Twice Cooked Coconut Shrimp Ingredients
1 1/2 pounds large shrimp – peeled and deveined
- 1/2 cup all-purpose flour
- 1/2 cup cornstarch
- 1 tablespoon salt
- 1/2 tablespoon ground white pepper
- 2 tablespoons vegetable oil
- 1 cup ice water
- 2 cups shredded coconut
- 1 quart vegetable oil for frying
- 1/2 cup orange marmalade
- 1/4 cup Dijon-style prepared mustard
- 1/4 cup honey
- 1/4 teaspoon hot pepper sauce
How to make Twice Cooked Coconut Shrimp
- Peel, devein and wash shrimp. Dry well on paper towels.
- Mix together flour, cornstarch, salt and white pepper. Add 2 tablespoons of vegetable oil and the ice water. Stir to blend.

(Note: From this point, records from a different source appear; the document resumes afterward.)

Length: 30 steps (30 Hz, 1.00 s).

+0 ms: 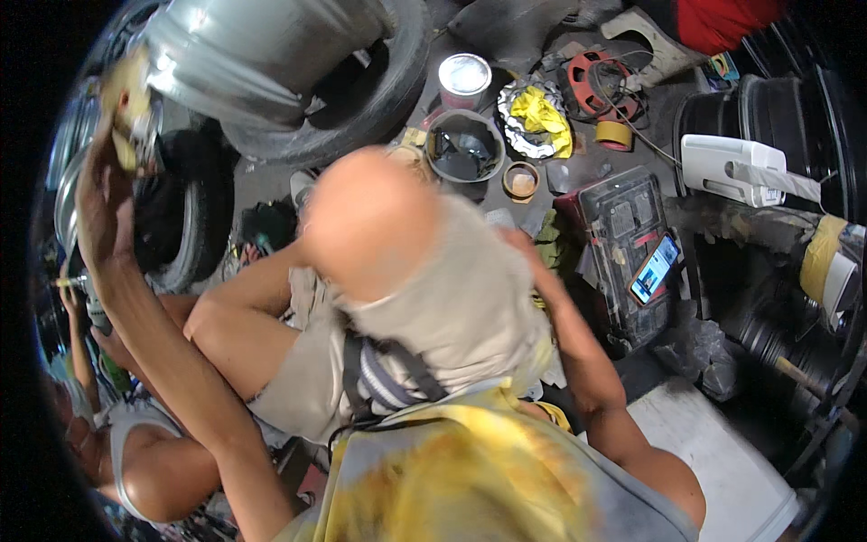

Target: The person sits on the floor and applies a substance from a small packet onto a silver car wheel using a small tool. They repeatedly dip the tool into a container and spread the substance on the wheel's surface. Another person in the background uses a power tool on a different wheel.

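My left hand is raised at the far left, with its fingers up against a blurred yellowish piece that it seems to hold. That piece is beside a large silver wheel rim, and I cannot make out its kind. My right hand is low beside my bent right leg. The leg hides most of its fingers, so whether it holds anything does not show. A round tape roll and a black toolbox are near it.
A phone with a lit screen rests on the toolbox. Ahead are a paint can, a bucket with dark contents, yellow cloth and a red reel. Another person sits at lower left. Wheel rims stand right.
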Each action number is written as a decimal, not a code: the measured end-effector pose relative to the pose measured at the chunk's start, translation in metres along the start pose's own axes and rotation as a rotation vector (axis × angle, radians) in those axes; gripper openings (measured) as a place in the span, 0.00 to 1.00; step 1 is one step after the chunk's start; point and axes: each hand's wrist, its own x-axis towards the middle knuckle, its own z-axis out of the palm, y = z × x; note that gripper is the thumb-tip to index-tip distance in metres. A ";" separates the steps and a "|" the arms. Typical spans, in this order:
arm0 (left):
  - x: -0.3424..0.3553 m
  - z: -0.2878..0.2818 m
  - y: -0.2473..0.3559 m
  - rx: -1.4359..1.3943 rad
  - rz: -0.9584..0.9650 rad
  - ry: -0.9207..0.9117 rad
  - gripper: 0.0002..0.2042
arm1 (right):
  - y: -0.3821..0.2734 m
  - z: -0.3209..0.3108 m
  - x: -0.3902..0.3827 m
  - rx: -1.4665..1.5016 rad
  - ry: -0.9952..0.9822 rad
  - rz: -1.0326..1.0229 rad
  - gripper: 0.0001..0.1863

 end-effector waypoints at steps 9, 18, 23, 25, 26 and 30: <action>-0.032 0.007 0.014 0.189 -0.116 0.151 0.22 | -0.295 -0.231 -0.124 0.101 1.166 -0.288 0.16; -0.101 0.085 0.056 0.524 -0.485 -0.351 0.28 | -0.273 -0.052 0.012 -0.479 -0.136 -0.113 0.08; -0.109 0.108 0.047 0.617 -0.629 -0.488 0.27 | -0.229 -0.033 0.043 -0.599 -0.222 -0.127 0.09; -0.100 0.115 0.034 0.611 -0.582 -0.489 0.26 | -0.211 -0.036 0.051 -0.666 -0.151 -0.146 0.10; -0.099 0.118 0.034 0.614 -0.576 -0.473 0.26 | -0.200 -0.040 0.054 -0.695 -0.134 -0.185 0.10; -0.103 0.121 0.056 0.634 -0.595 -0.376 0.23 | -0.183 -0.043 0.057 -0.753 -0.356 -0.147 0.13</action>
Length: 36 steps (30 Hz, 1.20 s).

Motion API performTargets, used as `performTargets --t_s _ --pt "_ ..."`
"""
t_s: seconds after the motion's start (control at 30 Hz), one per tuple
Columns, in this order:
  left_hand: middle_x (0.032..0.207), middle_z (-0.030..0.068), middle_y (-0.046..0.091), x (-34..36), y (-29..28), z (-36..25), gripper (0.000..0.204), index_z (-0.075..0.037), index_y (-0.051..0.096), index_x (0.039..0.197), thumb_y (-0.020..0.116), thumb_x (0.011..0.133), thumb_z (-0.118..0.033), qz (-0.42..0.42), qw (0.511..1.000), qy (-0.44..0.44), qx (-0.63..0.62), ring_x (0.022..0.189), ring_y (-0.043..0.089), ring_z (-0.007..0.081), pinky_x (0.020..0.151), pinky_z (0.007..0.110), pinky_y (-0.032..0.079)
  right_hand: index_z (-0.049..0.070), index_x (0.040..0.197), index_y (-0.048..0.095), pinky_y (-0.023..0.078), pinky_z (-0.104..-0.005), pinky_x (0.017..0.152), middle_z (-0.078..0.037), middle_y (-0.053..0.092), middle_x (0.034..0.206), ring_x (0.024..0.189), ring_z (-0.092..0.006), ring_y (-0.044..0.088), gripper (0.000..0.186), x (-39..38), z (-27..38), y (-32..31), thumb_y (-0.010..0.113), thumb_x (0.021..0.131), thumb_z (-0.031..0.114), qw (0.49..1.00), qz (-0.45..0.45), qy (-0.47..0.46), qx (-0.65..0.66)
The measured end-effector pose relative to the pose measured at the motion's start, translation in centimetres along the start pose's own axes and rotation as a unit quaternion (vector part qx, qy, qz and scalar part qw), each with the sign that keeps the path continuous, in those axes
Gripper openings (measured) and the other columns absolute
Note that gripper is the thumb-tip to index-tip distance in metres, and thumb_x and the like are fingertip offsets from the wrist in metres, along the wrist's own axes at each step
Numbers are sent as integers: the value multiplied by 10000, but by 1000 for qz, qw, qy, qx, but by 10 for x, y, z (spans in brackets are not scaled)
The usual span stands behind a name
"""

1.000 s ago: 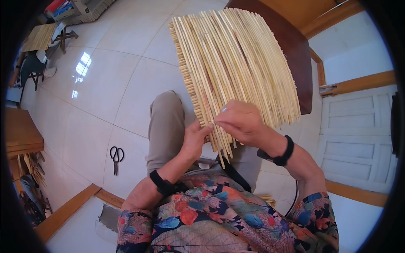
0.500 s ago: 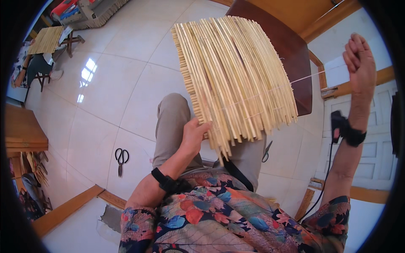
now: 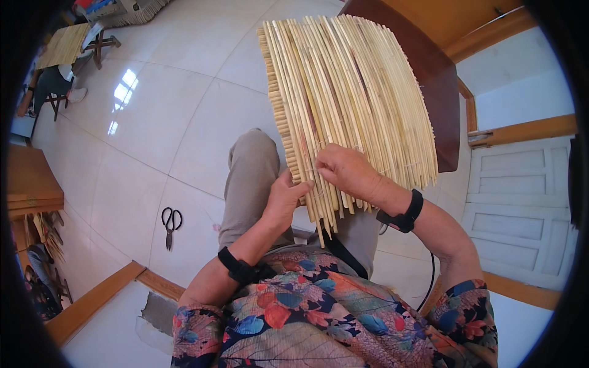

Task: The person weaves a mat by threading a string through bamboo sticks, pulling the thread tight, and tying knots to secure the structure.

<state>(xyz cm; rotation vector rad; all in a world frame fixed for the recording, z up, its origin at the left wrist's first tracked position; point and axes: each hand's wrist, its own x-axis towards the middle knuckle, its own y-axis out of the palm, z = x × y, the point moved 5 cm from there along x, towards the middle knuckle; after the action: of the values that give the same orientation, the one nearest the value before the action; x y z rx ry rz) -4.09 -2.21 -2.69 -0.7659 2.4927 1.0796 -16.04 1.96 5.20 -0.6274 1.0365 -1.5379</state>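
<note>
A mat of thin, straw-coloured reed stalks [image 3: 356, 92] lies tilted across my lap, its stalks side by side and stitched across with pale thread. My left hand [image 3: 286, 197] is closed round its lower left edge, thumb on top. Just to the right, my right hand [image 3: 346, 170] rests over the mat's lower left part with thumb and fingertips pinched together close to the stalks. What sits in that pinch is too small to make out. A black band with a small device [image 3: 402, 211] is on my right wrist.
Black-handled scissors [image 3: 170, 227] lie on the tiled floor at left. A dark red board [image 3: 443, 122] stands behind the mat. At far left a person sits on a stool [image 3: 56, 95] beside another reed mat [image 3: 61, 46]. A wooden cabinet [image 3: 34, 181] stands below.
My right hand has come down from the far right, where a taut thread ran to it, onto the mat's lower left. My left hand keeps its hold.
</note>
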Motion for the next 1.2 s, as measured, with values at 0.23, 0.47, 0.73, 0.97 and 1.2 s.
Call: performTargets --t_s 0.23,0.47,0.73,0.97,1.2 --pt "1052 62 562 9 2 11 367 -14 451 1148 562 800 15 34 993 33 -106 919 560 132 795 274 455 14 757 549 450 -361 608 -130 566 716 672 -294 566 136 0 3 -1 581 749 146 981 55 83 169" --pt "1033 71 579 11 2 10 321 8 472 1123 536 810 37 15 993 52 -105 916 560 131 805 267 453 11 772 557 446 -429 611 -189 579 722 692 -385 557 177 -9 4 -5 544 789 186 986 74 63 136" --pt "1034 85 579 8 3 11 304 21 469 1114 533 817 30 10 994 38 -105 926 560 139 820 275 451 7 774 544 444 -401 596 -184 554 689 666 -356 558 155 -14 13 3 527 805 158 988 58 55 132" --pt "1030 70 585 9 4 1 310 1 469 1128 523 824 35 28 996 55 -62 909 578 136 798 278 476 -6 822 564 441 -318 590 -130 556 674 600 -245 550 137 -17 14 -12 516 833 122 983 35 66 167" --pt "1038 83 593 -6 -3 -55 322 18 479 1122 547 807 24 93 995 41 16 904 590 140 802 289 488 17 907 605 447 -258 502 -65 595 703 512 -139 528 185 -34 11 -48 500 857 161 938 -1 196 286"
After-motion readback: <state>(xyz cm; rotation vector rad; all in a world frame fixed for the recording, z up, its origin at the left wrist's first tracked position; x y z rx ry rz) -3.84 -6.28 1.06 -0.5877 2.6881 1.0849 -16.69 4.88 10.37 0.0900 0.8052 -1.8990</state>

- Pour the coconut into a shallow pan. Dip the shrimp one at a time into the batter, then roll the shrimp in the coconut. Once coated, place each shrimp into a frying pan of oil heated to 350 degrees F (175 degrees C). Fry the shrimp in the hot oil until lightly browned; about 4 minutes.
- Bake the fried shrimp in a preheated 300 degrees F (150 degrees C) oven for 5 minutes.
- Make the dipping sauce: combine marmalade, mustard, honey and hot sauce in a small bowl. Mix well. Serve the shrimp and dipping sauce side by side.
- Twice Cooked Coconut Shrimp is ready to serve.